YouTube influencer Ben “BitBoy” Armstrong and Miami Heat basketball star Jimmy Butler have agreed to pay $340,000 in monetary relief to settle claims that they promoted the sale of unregistered securities offered through Binance, according to The Moskowitz Law Firm.
The class-action lawsuit brought last March alleges that Armstrong and Butler helped the crypto exchange engage in the sale of unregistered securities, which include Binance’s BNB token and BUSD, a Binance-branded stablecoin once issued through the firm Paxos Trust.
Armstrong and Butler are among several defendants in the class-action lawsuit led by The Moskowitz Law Firm and Boies Schiller Flexner, including Binance’s founder and former CEO Changpeng Zhao, along with Binance.US, which operates under BAM Trading Services.
In a court filing shared with Decrypt, Butler “adamantly denies all wrongdoing whatsoever,” stating he would “be absolved of all liability if this matter were litigated to a conclusion.”

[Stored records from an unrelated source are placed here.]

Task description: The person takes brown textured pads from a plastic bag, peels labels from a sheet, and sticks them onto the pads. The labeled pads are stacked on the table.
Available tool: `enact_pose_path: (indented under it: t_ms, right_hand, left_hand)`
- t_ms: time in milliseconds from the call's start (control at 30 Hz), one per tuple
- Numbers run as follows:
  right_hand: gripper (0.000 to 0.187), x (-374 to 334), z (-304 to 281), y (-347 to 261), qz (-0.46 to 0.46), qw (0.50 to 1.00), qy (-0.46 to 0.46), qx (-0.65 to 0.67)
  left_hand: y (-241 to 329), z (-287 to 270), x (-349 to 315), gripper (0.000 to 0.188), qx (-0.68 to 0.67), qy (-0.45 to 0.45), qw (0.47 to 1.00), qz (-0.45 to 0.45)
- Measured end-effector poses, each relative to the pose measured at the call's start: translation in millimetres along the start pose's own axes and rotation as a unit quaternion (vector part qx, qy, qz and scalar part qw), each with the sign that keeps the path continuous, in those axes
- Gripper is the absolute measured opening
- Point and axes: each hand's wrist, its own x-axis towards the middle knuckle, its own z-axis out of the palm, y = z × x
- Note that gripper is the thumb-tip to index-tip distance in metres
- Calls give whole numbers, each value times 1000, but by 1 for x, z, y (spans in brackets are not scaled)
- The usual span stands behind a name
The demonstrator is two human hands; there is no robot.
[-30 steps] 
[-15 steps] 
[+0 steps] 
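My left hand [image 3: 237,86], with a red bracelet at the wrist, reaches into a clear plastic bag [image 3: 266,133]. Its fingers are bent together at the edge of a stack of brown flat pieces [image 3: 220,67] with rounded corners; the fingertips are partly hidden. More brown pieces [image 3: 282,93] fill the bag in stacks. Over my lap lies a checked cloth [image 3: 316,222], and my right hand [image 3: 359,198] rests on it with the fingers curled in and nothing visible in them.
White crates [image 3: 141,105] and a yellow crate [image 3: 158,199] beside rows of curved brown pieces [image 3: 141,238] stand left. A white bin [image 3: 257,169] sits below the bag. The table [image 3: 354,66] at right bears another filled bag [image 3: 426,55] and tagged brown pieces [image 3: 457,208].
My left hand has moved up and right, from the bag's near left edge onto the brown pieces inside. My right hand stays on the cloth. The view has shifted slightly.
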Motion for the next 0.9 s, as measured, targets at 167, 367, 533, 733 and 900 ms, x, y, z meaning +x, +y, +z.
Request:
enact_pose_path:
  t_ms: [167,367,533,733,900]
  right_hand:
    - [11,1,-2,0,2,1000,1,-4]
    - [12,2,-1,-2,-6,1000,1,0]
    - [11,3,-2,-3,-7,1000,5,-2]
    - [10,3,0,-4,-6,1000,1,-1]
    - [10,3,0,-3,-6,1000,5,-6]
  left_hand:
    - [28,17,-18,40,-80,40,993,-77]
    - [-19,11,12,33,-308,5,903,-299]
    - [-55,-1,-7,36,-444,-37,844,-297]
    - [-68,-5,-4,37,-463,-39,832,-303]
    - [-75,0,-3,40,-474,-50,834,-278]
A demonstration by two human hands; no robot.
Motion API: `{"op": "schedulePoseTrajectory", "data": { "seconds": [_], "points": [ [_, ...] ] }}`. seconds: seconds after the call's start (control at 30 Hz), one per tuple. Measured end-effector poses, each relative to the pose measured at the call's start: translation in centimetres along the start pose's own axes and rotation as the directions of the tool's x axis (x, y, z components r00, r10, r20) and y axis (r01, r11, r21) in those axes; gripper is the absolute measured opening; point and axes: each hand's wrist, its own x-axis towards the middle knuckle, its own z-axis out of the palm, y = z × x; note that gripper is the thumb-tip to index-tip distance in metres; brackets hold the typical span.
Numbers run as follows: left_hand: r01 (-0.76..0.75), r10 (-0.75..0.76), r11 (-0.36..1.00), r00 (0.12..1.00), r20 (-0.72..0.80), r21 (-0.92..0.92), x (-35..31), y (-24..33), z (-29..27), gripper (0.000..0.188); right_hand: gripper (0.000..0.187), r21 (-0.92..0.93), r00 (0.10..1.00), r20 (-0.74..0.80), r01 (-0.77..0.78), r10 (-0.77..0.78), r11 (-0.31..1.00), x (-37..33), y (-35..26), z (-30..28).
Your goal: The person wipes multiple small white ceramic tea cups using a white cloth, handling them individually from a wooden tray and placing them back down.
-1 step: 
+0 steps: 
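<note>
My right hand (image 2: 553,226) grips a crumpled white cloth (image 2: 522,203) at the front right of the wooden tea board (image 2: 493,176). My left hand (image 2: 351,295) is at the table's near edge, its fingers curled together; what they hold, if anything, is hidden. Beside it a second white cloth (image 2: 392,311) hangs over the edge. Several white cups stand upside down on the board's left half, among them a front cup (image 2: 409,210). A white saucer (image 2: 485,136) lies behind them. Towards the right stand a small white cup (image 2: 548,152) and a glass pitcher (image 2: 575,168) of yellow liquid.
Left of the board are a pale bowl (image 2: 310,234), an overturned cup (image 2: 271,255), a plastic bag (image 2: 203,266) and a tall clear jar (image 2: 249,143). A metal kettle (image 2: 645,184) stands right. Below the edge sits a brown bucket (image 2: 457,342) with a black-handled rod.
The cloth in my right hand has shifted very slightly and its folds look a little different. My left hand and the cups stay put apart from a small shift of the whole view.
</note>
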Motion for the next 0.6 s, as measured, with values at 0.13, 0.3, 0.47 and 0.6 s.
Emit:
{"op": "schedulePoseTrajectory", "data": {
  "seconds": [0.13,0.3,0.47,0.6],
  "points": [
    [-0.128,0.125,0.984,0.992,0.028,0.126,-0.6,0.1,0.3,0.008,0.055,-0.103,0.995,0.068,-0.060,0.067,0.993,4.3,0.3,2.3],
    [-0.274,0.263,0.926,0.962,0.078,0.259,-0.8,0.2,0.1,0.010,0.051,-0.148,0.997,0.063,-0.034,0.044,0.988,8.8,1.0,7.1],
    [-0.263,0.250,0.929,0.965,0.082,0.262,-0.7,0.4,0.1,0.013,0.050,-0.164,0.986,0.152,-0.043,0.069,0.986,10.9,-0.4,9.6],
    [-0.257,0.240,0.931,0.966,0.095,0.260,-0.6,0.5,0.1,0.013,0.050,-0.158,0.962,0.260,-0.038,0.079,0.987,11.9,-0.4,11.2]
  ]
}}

Armstrong, meanwhile, stated that he “believes he possesses valid defenses” to plaintiffs’ claims that he engaged in the promotion of unregistered securities.
The pair nonetheless chose to settle over continued litigation. Under their respective agreements, Butler agreed to pay $300,000, while Armstrong agreed to pay $40,000 in monetary relief.
Armstrong’s payment represents “the total sum paid to [the] defendant by any and all sources,” the court document states, adding Armstrong will submit a statement that he “had no personal knowledge that any of the Binance offerings were the sale of an unregistered security.”
The Moskowitz Law Firm’s Managing Partner Adam Moskowitz has a history with Armstrong. After Armstrong was named in a class action lawsuit against celebrity promoters of FTX, Moskowitz contacted the FBI, saying Armstrong had sent him threatening messages.
The settlement agreements were the product of leverage, Moskowitz told Decrypt. Based on a recent court ruling from U.S. District Judge Federico Moreno, Moskowitz wrote promoters can be held liable for statements made broadly on the internet instead of those targeted solely at specific investors.
“One of the main questions pending in most of these crypto cases is whether plaintiffs just state a cause of action under the securities laws,” he wrote of class-action lawsuits, adding Moreno’s decision found that promotion along with a “financial incentive” was enough to bring a case.
The concept emerged in the class-action lawsuit against basketball legend Shaquille O’Neal over his Solana-based NFT project Astrals. Partially grantingO’Neal’s motion to dismiss last week, Moreno still found “personalized” or “individualized” communications weren’t necessary for O’Neal to be considered a “seller” of Astrals’ NFTs or governance token.